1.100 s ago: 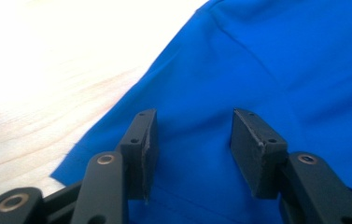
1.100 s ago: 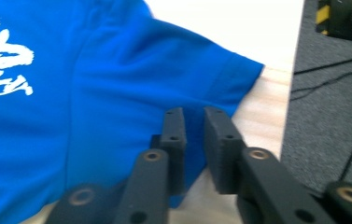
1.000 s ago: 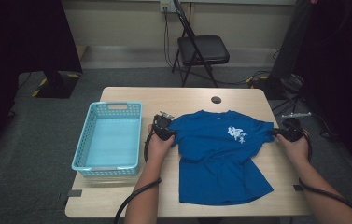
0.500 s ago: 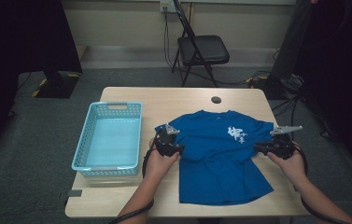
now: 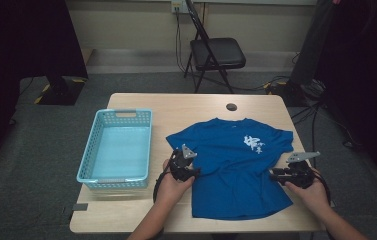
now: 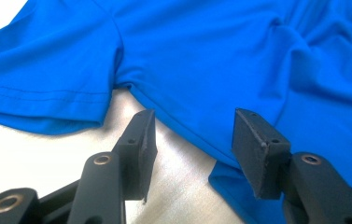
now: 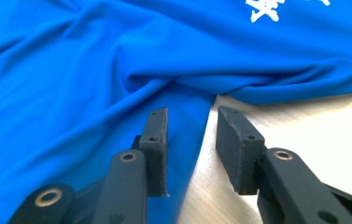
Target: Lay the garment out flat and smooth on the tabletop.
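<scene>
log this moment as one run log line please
work: folding blue T-shirt on table | left gripper: open at shirt's side edge | right gripper: just been opening, straddling opposite edge, nothing gripped | basket: empty

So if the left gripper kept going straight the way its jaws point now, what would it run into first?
Most likely the blue T-shirt. The left gripper has its jaws open, straddling the shirt's side edge just below the sleeve, so the side hem would come between them first. How high they sit above the table is unclear.

Spread fingers (image 6: 138,140) straddling blue shirt's (image 6: 220,60) side hem
</scene>
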`<state>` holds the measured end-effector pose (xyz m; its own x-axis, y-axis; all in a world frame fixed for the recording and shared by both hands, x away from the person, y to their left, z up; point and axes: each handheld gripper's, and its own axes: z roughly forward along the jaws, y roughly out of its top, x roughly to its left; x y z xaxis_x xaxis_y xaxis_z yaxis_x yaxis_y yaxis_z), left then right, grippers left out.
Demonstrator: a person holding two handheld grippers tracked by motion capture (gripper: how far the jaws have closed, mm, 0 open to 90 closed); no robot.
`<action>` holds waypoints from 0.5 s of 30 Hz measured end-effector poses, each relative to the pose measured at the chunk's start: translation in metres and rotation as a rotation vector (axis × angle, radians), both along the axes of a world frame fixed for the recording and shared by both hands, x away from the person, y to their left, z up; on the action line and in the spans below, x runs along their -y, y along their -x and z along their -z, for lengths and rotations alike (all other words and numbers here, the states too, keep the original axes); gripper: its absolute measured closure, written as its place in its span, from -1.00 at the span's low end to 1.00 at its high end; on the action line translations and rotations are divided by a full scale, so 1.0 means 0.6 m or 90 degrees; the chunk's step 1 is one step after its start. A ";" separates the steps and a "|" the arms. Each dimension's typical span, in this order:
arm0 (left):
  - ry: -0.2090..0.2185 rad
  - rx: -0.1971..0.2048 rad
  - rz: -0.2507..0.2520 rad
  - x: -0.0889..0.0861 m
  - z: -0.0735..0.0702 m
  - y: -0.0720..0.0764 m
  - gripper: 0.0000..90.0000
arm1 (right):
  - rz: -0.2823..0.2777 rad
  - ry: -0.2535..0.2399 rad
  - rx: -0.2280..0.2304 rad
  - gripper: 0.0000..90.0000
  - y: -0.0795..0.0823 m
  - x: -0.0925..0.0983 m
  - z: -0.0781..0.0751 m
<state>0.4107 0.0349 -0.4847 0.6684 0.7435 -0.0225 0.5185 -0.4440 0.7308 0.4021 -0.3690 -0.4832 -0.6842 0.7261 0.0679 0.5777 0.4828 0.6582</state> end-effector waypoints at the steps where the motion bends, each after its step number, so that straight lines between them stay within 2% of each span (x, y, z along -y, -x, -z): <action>1: -0.002 0.001 0.001 0.000 0.001 0.000 0.10 | -0.001 0.001 0.003 0.46 0.001 -0.001 0.001; 9: -0.019 0.002 0.001 0.002 0.005 -0.002 0.09 | -0.015 0.014 0.009 0.93 0.006 -0.003 0.000; 15: -0.030 0.005 0.004 0.004 0.009 0.002 0.09 | -0.011 0.019 0.007 0.95 0.016 0.008 -0.002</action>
<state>0.4095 0.0325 -0.4904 0.6732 0.7392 0.0183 0.5095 -0.4817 0.7131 0.3928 -0.3739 -0.4822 -0.6976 0.7154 0.0394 0.5618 0.5120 0.6498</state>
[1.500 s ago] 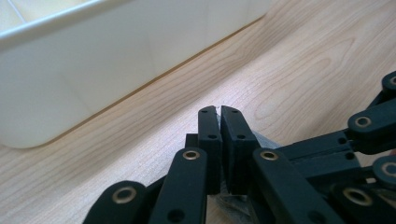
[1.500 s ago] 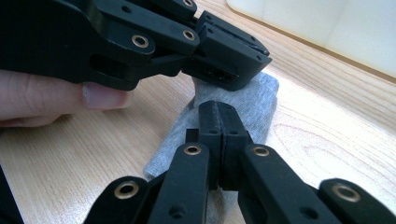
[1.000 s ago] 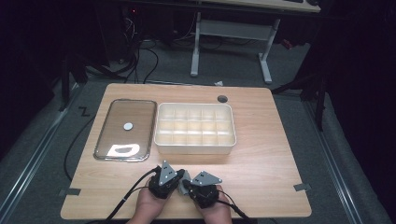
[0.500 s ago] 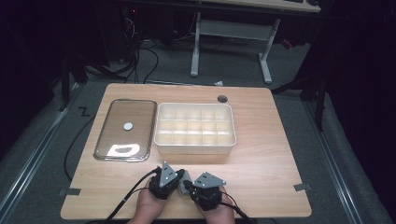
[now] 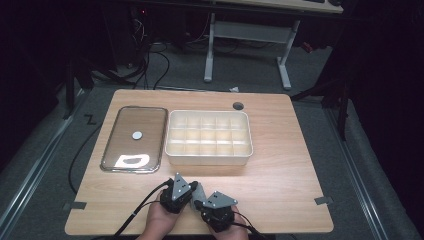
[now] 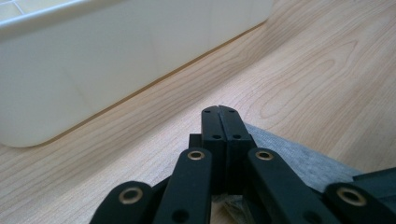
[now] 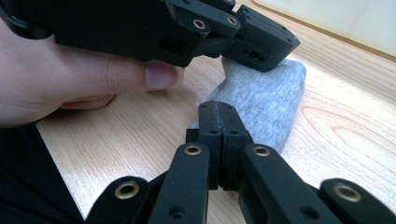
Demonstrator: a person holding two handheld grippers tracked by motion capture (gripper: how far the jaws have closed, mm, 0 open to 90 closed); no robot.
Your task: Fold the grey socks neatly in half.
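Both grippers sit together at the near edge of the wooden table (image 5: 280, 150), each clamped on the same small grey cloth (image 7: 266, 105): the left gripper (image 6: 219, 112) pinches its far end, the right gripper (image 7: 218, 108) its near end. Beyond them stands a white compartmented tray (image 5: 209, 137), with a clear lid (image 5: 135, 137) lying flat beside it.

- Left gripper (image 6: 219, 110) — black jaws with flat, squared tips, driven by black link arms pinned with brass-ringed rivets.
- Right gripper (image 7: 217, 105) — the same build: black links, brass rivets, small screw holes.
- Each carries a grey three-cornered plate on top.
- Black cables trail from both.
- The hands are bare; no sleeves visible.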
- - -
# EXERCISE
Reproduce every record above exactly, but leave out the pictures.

# ANSWER TO THIS EXERCISE
1.100 s ago: 
1.100 s ago: 
1.000 s ago: 
0.500 s ago: 
now: 
now: 
now: 
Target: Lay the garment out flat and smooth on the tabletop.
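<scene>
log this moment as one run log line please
work: folding blue T-shirt on table | left gripper: open at shirt's side edge | right gripper: just been opening, straddling opposite edge, nothing gripped | basket: empty

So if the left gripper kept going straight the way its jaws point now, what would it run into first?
Most likely the blue T-shirt. The left gripper has its jaws open, straddling the shirt's side edge just below the sleeve, so the side hem would come between them first. How high they sit above the table is unclear.

Spread fingers (image 6: 138,140) straddling blue shirt's (image 6: 220,60) side hem
</scene>
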`<state>` holds the measured end-effector pose (xyz m; its own x-axis, y-axis; all in a world frame fixed for the recording and shared by both hands, x away from the person, y to their left, z up; point and axes: each handheld gripper's, and its own axes: z roughly forward along the jaws, y roughly out of its top, x roughly to its left; x y z xaxis_x xaxis_y xaxis_z yaxis_x yaxis_y yaxis_z), left then right, grippers left out.
Demonstrator: a person holding two handheld grippers tracked by motion capture (gripper: how far the jaws have closed, mm, 0 open to 90 closed); no robot.
`<action>` holds waypoints from 0.5 s of 30 Hz measured end-effector poses, each relative to the pose measured at the chunk's start: translation in metres and rotation as a rotation vector (axis × angle, radians), both along the axes of a world frame fixed for the recording and shared by both hands, x away from the person, y to their left, z up; on the action line and in the spans below, x runs along their -y, y along their -x and z along their -z, for lengths and rotations alike (all other words and numbers here, the states too, keep the original axes); gripper: its absolute measured closure, written as its place in its span, from -1.00 at the span's low end to 1.00 at its high end; on the action line translations and rotations are divided by a full scale, so 1.0 means 0.6 m or 90 degrees; the chunk's step 1 is one step after its start. A ";" separates the steps and a "|" the arms. Each dimension's typical span, in this order:
arm0 (left):
  - ry: -0.2090..0.2185 rad
  - rx: -0.1971..0.2048 rad
  - rz: -0.2507..0.2520 rad
  - x: -0.0889..0.0861 m
  - z: -0.0735..0.0702 m
  - y: -0.0720..0.0764 m
  - gripper: 0.0000..90.0000
arm1 (right):
  - rz: -0.2823..0.2777 rad
  - ry: -0.2535..0.2399 rad
  - rx: -0.2280..0.2304 rad
  - gripper: 0.0000..90.0000
  - y: -0.0795..0.0823 m
  - x: -0.0925..0.0983 m
  - z: -0.0781..0.0751 m
<state>0.4107 0.0349 -0.4847 0.6684 0.7435 -0.0225 0.5185 -0.4440 0.7308 0.4021 -0.3690 -0.4832 -0.6842 0.7261 0.0679 0.5777 0.4828 0.6582</state> end-effector waypoints at the steps where the motion bends, each after its step number, so that straight lines between them stay within 2% of each span (x, y, z along -y, -x, -z): <action>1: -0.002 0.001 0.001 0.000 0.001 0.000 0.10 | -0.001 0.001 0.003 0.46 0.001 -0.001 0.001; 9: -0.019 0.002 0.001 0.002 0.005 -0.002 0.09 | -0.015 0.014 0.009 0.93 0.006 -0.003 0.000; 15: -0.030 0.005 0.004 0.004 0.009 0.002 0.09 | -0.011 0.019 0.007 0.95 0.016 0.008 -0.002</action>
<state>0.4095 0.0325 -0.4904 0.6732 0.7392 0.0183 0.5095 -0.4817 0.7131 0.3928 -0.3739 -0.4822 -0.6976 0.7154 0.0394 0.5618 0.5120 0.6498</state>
[1.500 s ago] 
[1.500 s ago] 
[1.000 s ago] 
[0.500 s ago] 
[now] 
[now] 
[now] 
Demonstrator: a person holding two handheld grippers tracked by motion capture (gripper: how far the jaws have closed, mm, 0 open to 90 closed); no robot.
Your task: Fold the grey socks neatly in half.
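Both grippers sit together at the near edge of the wooden table (image 5: 280, 150), each clamped on the same small grey cloth (image 7: 266, 105): the left gripper (image 6: 219, 112) pinches its far end, the right gripper (image 7: 218, 108) its near end. Beyond them stands a white compartmented tray (image 5: 209, 137), with a clear lid (image 5: 135, 137) lying flat beside it.

- Left gripper (image 6: 219, 110) — black jaws with flat, squared tips, driven by black link arms pinned with brass-ringed rivets.
- Right gripper (image 7: 217, 105) — the same build: black links, brass rivets, small screw holes.
- Each carries a grey three-cornered plate on top.
- Black cables trail from both.
- The hands are bare; no sleeves visible.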

The answer is finished.